Nurses Play a Key Role in Helping Patients Control Symptoms While on Ibrutinib

A clinically meaningful overall response rate was experienced by people with chronic graft versus host disease.

Ibrutinib (Imbruvica) is effective in reducing symptom burden in patients who have failed 1 to 3 prior treatments for chronic graft versus host disease (GVHD), according to study findings presented during a poster session at the Oncology Nursing Society Annual Congress.

“Ibrutinib is now considered as a viable option for GVHD treatment due to the recent FDA approval,” Melissa Logue ANP-BC, Vanderbilt University Medical Center in Nashville, said in an interview with Oncology Nursing News. “Our field has been longing for this for quite some time—a drug that will serve as a steroid-sparing agent, or for those who are steroid refractory.”

In the multicenter, phase Ib/II open-label study, researchers from Vanderbilt University Medical Center and Dana Farber Cancer Institute in Boston evaluated nursing practice patterns in managing symptom burden, treatment-emergent adverse effects (TEAEs), and concomitant medications in patients receiving ibrutinib.

Oncology nurses managed adverse events and concomitant medications through an online messaging system and study visit forms, and TEAEs based on institutional guidelines. Nurses were made aware of 13 concomitant medications being taken by patients, such as prednisone (100%), Bactrim (79%), acyclovir (71%), and oxycodone (45%). Moderate or strong cytochrome P450 3A inhibitors were being taken by 71% of patients.

Ibrutinib was given at a dose of 420 mg/day to 42 patients (median age, 56 years) until progressive disease or intolerable toxicity. They had all received ≤ 3 prior regimens for chronic GVHD following allogeneic stem cell transplantation. Most patients had cGVHD with multiple organs, including the mouth (86%), skin (81%), gastrointestinal system (33%), and liver (17%).

The Bruton’s tyrosine kinase inhibitor had clinically meaningful responses, including an overall response rate of 67%, and the rate of sustained response for ≥20 weeks was 71%.

“If using ibrutinib for the indication of GVHD, then it’s helpful to know expectations of response,” she said. “Most patients take several months to respond. Also, stabilization is considered a response.”

Nurses assessed patients using the Lee chronic GVHD Symptom Scale, which ranks skin, eyes and mouth; breathing, eating, and digestion; muscles and joints; energy; and mental and emotional health on a scale of 0 to 4-0 meaning not bothered at all and 4 extremely bothered. At 6 months, scores improved in 43% of patients. Overall, 61% saw improved scores.

Ibrutinib appeared well tolerated among the group. Fatigue was the most common TEAE, which was experienced by 57% of patients. Other common TEAEs included diarrhea, muscle spasms, and nausea. In addition, pneumonia was experienced by 17% of patients.

Using institution-specific recommendations, nurses effectively managed the TEAEs. For instance, patients were instructed to increase their exercise routine and take ibrutinib at bedtime to cope with fatigue. Antidiarrheals were used to mitigate drug-related diarrhea and physical therapy, stretching, and increased electrolyte intake were encouraged to alleviate muscle spasms. To prevent pneumonia, nurses recommended activity, pulmonary exercise, and continuation of prophylactic medications.

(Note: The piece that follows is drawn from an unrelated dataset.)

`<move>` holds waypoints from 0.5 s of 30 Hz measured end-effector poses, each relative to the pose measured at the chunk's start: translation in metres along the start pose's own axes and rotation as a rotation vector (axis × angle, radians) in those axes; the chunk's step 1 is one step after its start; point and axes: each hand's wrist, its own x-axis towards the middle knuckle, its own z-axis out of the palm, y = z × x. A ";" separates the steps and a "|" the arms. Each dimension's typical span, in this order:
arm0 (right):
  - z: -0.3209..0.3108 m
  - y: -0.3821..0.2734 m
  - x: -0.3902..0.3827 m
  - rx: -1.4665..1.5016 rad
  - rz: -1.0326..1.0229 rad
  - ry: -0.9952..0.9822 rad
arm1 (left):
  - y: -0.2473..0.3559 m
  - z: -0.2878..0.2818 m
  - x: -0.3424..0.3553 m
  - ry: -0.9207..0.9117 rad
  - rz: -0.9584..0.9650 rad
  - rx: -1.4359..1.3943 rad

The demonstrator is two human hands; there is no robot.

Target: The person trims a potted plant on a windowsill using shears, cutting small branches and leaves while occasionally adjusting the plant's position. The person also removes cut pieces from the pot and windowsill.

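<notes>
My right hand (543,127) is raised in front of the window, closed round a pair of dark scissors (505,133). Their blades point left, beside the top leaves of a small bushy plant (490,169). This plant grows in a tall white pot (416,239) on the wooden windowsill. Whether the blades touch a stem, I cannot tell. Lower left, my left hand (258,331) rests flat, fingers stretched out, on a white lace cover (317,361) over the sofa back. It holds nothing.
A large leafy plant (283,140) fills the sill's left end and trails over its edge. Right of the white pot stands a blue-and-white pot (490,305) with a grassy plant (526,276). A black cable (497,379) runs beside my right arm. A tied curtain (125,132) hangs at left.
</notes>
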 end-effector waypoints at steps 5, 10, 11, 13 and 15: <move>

“Staying active and stretching while taking ibrutinib is extremely helpful,” Logue said. “It can help reduce the incidence of pneumonia (while also taking prophylactic drugs), and decrease or lessen muscle cramping.”

For concomitant medications, nurses recommended educating patients to communicate with their pharmacists and/or nurses; follow medication instructions; be aware of drug interactions, such as with certain foods; and remind patients to let their healthcare team know of any medications.

“Patient education regarding concomitant medications is vital due to potential drug-drug interactions,” Logue said. “Education regarding infection risk and when to call is also important since the risk for infection is greater with ibrutinib, as with any other drug that is immunosuppressant in nature.”


Logue M, Stephenson S, Styles L, et al. Nursing management of patients receiving ibrutinib for steroid-dependent/refractory chronic graft versus host disease. Presented at: ONS 43rd Annual Congress; May 17-20, 2018; Washington, DC. Poster IS-17.